Effects of Anger and Positive Reactivity on Surgency
Surgency or extraversion is a temperamental characteristic associated with active, sociable, pleasant and approach behaviors (Rothbart, Ahadi, Hershey, & Fisher, 2001). Overall, both positively reactive and anger-prone approach-oriented infants appear to follow unique developmental trajectories towards surgency compared to other infants. For example, in previous studies, frustration/anger observed in the laboratory at 10 months was related to high parent-reported approach, pleasure, and activity at age 10 years, all of which are components of surgency (Derryberry & Rothbart, 2001). Similarly, in a concurrent study of temperament and response to competition, surgent preschoolers displayed more angry affect when they failed in a competition (Donzella, Gunnar, Krueger, & Alwin, 2000).

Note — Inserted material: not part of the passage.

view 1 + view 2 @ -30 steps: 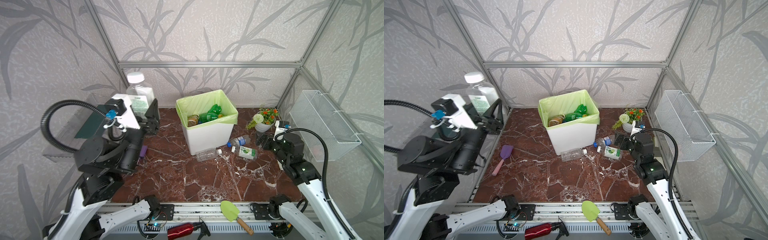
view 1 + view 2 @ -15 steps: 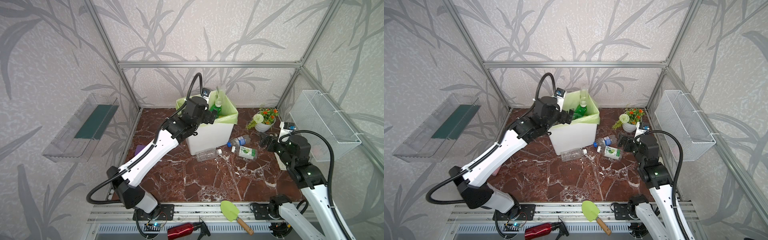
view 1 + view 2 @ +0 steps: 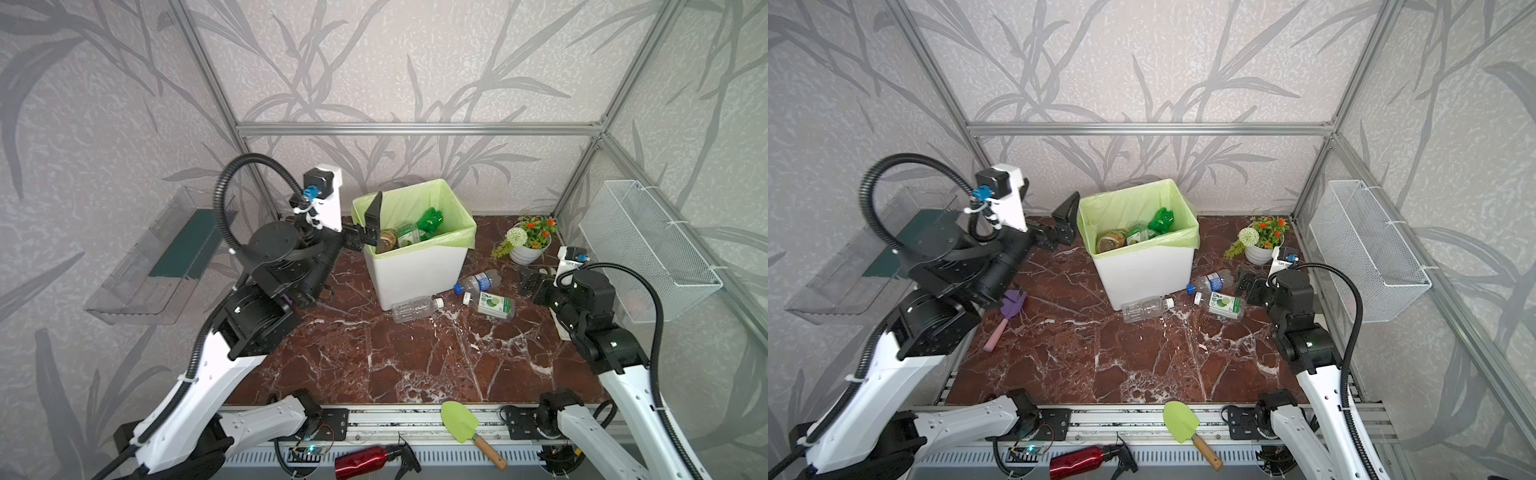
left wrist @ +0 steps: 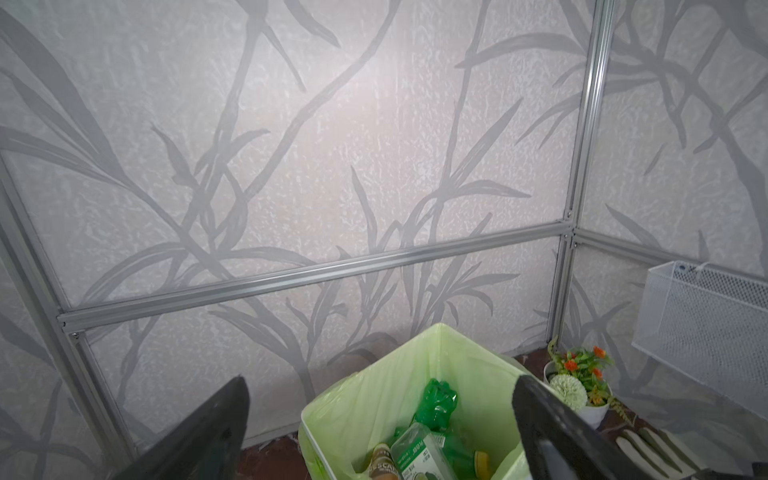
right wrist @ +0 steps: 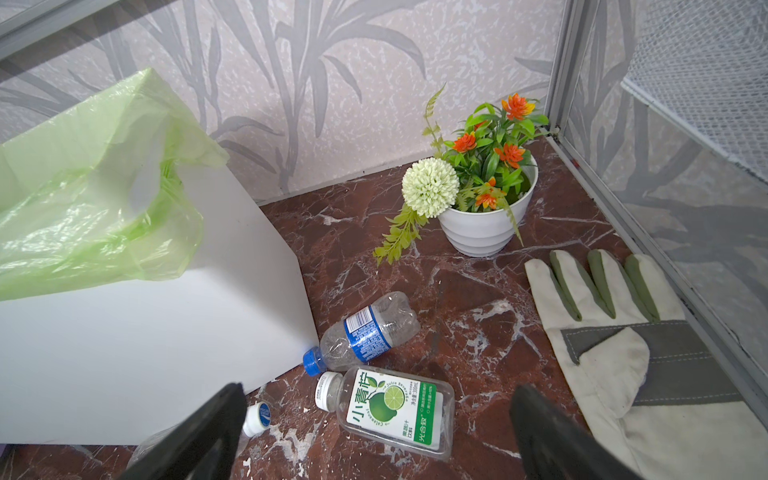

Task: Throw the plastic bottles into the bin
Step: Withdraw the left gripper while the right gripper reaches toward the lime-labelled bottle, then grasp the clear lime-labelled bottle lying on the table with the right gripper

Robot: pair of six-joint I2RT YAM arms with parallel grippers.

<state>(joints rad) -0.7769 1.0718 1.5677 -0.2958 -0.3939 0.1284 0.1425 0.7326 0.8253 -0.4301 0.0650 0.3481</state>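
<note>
The white bin (image 3: 415,270) (image 3: 1146,278) (image 4: 328,415) (image 5: 145,332) with its light-green bag holds a green bottle (image 3: 430,220) (image 4: 436,405), a brown one (image 3: 386,241) and a clear green-labelled one (image 4: 415,455). On the floor to its right lie a blue-labelled bottle (image 3: 478,282) (image 5: 365,332), a lime-labelled bottle (image 3: 492,303) (image 5: 395,411) and a plain clear bottle (image 3: 415,307). My left gripper (image 3: 372,228) (image 3: 1066,224) (image 4: 380,390) hangs open and empty at the bin's left rim. Low and just right of the lime-labelled bottle, my right gripper (image 3: 530,284) (image 5: 376,395) is open.
A flowerpot (image 3: 528,249) stands in the back right corner, with a glove (image 5: 623,353) by the right wall. A wire basket (image 3: 648,249) and a clear tray (image 3: 158,257) hang on the walls. A purple scoop (image 3: 1011,305), green trowel (image 3: 461,419) and red spray bottle (image 3: 365,465) lie nearer.
The left gripper carried a clear bottle from high on the left to over the bin, opened, and has drawn back to the bin's left rim, empty. The right arm barely moved.
</note>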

Infants who express high levels of positive affect and motor reactivity in response to novel stimuli, show high and stable levels of pleasure and sociability across early childhood (Fox, Henderson, Rubin, Calkins, & Schmidt, 2001). In addition, infants displaying high and stable exuberance (positive reactivity, approach, and sociability) across early childhood continue to show high levels of surgency in parental report at 5 years of age (Degnan, et al., 2011). However, it remains unknown if the indices of temperamental approach (anger and positive reactivity to novelty) act independently or in concert to magnify each other’s effects on surgency.

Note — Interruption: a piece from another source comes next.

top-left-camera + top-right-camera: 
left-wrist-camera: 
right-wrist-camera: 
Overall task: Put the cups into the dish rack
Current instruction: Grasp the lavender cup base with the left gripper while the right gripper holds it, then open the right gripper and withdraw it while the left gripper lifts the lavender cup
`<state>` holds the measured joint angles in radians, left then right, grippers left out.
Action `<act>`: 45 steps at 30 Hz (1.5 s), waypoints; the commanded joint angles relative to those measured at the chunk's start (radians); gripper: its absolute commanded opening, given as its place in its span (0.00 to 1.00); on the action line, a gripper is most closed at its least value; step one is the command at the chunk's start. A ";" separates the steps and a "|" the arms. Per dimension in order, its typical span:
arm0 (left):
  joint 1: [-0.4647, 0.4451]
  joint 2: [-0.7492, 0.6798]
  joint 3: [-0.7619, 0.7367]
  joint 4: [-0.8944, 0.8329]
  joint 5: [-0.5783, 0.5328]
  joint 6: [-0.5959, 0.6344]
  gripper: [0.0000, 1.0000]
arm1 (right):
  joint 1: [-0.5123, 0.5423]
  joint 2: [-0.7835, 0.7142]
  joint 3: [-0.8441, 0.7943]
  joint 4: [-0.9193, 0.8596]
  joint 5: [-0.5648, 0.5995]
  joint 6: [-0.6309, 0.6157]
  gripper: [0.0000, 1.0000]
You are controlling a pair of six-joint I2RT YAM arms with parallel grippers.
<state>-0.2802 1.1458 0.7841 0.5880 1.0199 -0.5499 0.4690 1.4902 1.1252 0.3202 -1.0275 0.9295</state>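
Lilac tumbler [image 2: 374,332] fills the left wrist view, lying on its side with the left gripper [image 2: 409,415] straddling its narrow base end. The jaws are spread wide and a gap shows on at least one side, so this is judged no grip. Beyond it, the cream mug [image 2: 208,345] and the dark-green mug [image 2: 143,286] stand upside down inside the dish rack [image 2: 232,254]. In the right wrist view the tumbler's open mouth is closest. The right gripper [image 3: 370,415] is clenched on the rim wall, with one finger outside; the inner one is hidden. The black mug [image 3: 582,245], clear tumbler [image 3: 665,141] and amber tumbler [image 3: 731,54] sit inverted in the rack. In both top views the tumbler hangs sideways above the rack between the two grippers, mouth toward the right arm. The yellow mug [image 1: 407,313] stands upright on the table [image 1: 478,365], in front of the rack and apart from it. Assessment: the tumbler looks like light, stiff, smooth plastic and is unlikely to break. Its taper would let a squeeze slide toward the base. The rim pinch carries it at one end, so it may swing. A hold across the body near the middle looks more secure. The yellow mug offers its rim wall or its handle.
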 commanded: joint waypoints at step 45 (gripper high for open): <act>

Effects of Anger and Positive Reactivity on Attention Focusing
Attention focusing on tasks and goals is suggested to be an important mechanism in the development of social-emotional competence (Pérez-Edgar et al., 2011), so it is important to understand what factors contribute to its own development. Children at 3 years of age who exhibited more focused attention during a spatial conflict task were rated by their parents as less impulsive and less prone to frustration (Derryberry & Rothbart, 1997). Moreover, anger is associated with poor attention focusing both in children with Attention-deficit hyperactivity disorder (ADHD; Harty, Miller, Newcorn, & Halperin, 2009) and in typically developing children (Deater-Deckard, Petrill, & Thompson, 2007; Zhou, Lengua, & Wang, 2009). Relative to typically-developing adolescents, adolescents diagnosed with ADHD reported higher levels of aggression associated with anger (Harty, et al., 2009).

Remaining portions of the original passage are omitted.